1
votes

I am working on an Outlook Addin where I create a lot of COM objects(Outlook mail, Outlook folder etc). My understanding is that since these objects are COM objects,CLR won't release memory from these objects and i'll have to take care of releasing memory from these objects.So to release memory from these object I use

Marshal.ReleaseComObject(Object);

But unfortunately this doesn't seem to work.Then I put a GC.Collect() statement after Marshal.ReleaseComObject(Object);and this worked.I didn't get any memory related exception after that. My question is that if CLR can relase memory from COM objects, why it doesn't do it by itself. and if it can't then how GC.Collect() statement worked in my case.

2

2 Answers

7
votes

You need to have a good understanding of the Runtime Callable Wrapper in order to use COM with .Net. Basically, everything you have in your .Net code that is a reference to a COM object, is really a reference to an RCW. The RCW manages the reference count on the underlying COM object by counting how many references are to it, and when the reference count on it drops to 0, it will call Release (once) on the underlying object. While the RCW is live, it will maintain a single reference on the COM object.

The ReleaseComObject API will decrease the reference count on the RCW by 1. If this brings the reference count on the RCW to 0, then the RCW will call Release on the COM object, otherwise not. There is also FinalReleaseComObject which will cause the reference count on the RCW to go to 0 (thus cause the RCW to call Release) although this is kind of risky if you have other references outstanding on the RCW as they will probably error.

"Normally", the references on the RCW are managed when the objects which have a reference to it are garbage collected - this would explain why you saw the COM object be released when you forced the garbage collection. This, combined with what we know about how the RCW works tells us that there were other references on the RCW that you also would have "needed" to call ReleaseComObject on in order to cause it to Release.

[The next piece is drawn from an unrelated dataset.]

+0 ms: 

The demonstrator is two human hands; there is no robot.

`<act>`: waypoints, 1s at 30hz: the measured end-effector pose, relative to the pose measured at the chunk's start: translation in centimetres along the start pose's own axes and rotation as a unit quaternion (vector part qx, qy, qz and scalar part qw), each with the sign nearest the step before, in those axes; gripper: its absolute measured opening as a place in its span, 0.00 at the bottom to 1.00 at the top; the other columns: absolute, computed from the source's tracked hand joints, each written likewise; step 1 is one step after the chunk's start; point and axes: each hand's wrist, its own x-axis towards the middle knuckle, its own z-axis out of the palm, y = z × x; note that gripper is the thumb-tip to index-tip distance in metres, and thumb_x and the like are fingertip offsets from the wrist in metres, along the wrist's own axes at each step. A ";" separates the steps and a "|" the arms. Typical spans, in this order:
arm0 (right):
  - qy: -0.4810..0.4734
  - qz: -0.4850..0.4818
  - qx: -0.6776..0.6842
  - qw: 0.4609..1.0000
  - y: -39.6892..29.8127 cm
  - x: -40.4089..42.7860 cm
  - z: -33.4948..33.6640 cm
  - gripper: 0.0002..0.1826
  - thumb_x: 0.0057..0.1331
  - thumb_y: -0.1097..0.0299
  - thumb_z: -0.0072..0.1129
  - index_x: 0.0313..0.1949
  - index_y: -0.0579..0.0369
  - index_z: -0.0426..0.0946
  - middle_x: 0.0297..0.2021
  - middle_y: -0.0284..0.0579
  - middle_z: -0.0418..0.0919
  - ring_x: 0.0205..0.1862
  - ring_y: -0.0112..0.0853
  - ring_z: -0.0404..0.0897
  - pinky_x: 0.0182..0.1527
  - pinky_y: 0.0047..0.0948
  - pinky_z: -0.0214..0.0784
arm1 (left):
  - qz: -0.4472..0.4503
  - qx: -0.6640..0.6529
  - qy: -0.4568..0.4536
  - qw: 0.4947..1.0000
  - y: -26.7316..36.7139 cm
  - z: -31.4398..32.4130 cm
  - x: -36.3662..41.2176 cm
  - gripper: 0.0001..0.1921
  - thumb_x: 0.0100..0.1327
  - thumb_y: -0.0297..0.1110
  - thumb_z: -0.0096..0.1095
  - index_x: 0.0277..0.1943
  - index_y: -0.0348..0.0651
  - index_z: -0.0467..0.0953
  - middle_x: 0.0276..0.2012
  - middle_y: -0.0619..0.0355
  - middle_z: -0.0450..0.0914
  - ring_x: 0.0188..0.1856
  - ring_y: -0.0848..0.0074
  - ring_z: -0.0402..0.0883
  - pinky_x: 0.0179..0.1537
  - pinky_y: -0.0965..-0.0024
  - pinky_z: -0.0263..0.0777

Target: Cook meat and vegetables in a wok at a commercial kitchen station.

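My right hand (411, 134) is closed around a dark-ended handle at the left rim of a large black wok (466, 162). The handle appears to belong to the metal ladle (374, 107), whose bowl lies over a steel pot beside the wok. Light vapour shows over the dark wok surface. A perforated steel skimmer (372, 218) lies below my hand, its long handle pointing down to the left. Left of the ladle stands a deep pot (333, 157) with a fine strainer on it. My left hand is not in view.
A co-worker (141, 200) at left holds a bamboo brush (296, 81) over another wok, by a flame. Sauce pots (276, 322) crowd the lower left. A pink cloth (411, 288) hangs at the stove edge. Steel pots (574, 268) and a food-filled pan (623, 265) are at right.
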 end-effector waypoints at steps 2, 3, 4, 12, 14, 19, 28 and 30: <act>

Calling ReleaseComObject is kind of an end run around the .Net runtime, and you have to be super careful to manage all of the references that are created. Some of the references that are created are "implicit" references - these come about because of doing things like calling into properties which return references which you then call in on. This is sometimes refered to as the "too many dots" problem, when you do something like this:

object.foo.blah.baz.something()

The "foo", "blah" and "baz" are probably all references to some COM object somewhere that you need to think about.

0
votes

Did you try to allocate memory after Marshal.ReleaseComObject? Because, you know, the garbage collector will run at its own will, which means typically when memory is being allocated, and not just when you think it should run (unless you call GC.Collect, of course).

I didn't have any problems with automatically releasing COM objects so far, and I called Marshal.ReleaseComObject only when I want the COM server to be immediately shut-down.